Friday, October 28th, 2011

There has been a lot of new data on skin cancer lately.
-There is a link between melanoma and breast cancer
-Women who drink 3 cups of coffee a day may lower their risk of basal cell carcinoma by 20%. Sorry, men, only 9% for you.
-After just 4 tanning bed visits, the risk of basal and squamous cell carcinoma increases by 15% and of melanoma by 11%. The younger the patient is, the higher the risk of basal cell carcinoma
-Melanoma rates have increased for women under 50 for Caucasians, Asians and Hispanics
-Melanoma remains the #1 cancer in white women from the ages of 25 to 29 and #2 for women 15 to 30 years old

It is not common knowledge that non-white people can get skin cancers. Some of the worst basal cell cancers I have seen are in Hispanics and Asians. The two worst nose cases I’ve seen lately were in two Korean people in their 60’s to 70’s.

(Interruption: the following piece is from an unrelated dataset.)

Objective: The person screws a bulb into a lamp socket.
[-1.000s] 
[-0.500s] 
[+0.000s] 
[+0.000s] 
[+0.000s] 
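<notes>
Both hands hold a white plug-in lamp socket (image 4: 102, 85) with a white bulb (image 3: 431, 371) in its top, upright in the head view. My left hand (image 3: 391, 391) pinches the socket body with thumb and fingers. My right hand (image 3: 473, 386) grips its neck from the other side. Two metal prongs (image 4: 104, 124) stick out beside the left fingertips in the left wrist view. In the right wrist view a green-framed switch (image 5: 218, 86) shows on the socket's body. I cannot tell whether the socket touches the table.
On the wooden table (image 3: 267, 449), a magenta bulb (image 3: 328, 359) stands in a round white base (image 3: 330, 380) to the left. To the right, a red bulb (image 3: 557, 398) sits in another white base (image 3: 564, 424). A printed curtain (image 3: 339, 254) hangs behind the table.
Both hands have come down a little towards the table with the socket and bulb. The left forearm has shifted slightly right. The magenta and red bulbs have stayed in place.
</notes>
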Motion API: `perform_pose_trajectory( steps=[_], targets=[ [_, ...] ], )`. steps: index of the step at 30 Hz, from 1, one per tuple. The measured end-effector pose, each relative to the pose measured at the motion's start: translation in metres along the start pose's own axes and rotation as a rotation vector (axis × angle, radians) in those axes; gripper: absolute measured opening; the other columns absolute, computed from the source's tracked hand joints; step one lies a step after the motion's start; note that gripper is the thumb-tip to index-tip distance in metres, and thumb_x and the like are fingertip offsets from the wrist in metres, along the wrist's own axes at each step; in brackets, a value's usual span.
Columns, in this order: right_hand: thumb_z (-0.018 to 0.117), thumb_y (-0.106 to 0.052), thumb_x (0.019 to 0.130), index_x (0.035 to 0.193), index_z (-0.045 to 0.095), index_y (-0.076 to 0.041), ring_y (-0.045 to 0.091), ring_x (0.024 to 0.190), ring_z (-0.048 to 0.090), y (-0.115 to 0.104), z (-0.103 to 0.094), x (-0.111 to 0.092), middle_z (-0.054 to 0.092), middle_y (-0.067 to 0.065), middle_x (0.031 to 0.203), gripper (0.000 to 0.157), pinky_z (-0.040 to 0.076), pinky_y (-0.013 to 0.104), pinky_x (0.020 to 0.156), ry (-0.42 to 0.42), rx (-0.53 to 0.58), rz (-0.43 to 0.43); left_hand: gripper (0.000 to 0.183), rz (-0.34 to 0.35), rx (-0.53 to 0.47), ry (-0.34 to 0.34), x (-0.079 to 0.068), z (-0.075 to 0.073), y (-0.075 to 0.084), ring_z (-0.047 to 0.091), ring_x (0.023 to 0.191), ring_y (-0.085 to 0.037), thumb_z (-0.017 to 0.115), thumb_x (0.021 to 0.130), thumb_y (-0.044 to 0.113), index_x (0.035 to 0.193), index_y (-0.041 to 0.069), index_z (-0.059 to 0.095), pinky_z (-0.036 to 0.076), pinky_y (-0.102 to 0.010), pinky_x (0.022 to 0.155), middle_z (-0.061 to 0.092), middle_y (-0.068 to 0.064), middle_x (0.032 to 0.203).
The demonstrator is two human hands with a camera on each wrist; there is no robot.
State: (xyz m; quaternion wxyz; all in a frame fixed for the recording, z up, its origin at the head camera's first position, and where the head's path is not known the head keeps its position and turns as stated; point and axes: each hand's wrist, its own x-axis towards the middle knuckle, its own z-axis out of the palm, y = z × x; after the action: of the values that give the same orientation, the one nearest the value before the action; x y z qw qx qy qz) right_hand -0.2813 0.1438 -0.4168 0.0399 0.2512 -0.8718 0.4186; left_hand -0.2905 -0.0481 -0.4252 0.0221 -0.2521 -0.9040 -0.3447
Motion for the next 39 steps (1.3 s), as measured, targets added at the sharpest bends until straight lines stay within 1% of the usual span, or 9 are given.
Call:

I would not be surprised if I get a basal cell carcinoma one day considering that my friends and I spent a lot of time frying in the sun trying to tan ourselves and swimming at the Swim Club! I remember my blonde friend turning as red as a lobster, and I was disappointed that I just couldn’t tan. Baby oil, Hawaiian Tropic and Coppertone SPF 4-we used it to try to get tan, not to protect ourselves! I escaped the signs of sun damage until I moved to San Diego in the late 90’s. Too much outdoor fun on the weekends led to a lot of freckling. I wish I knew then what I know now.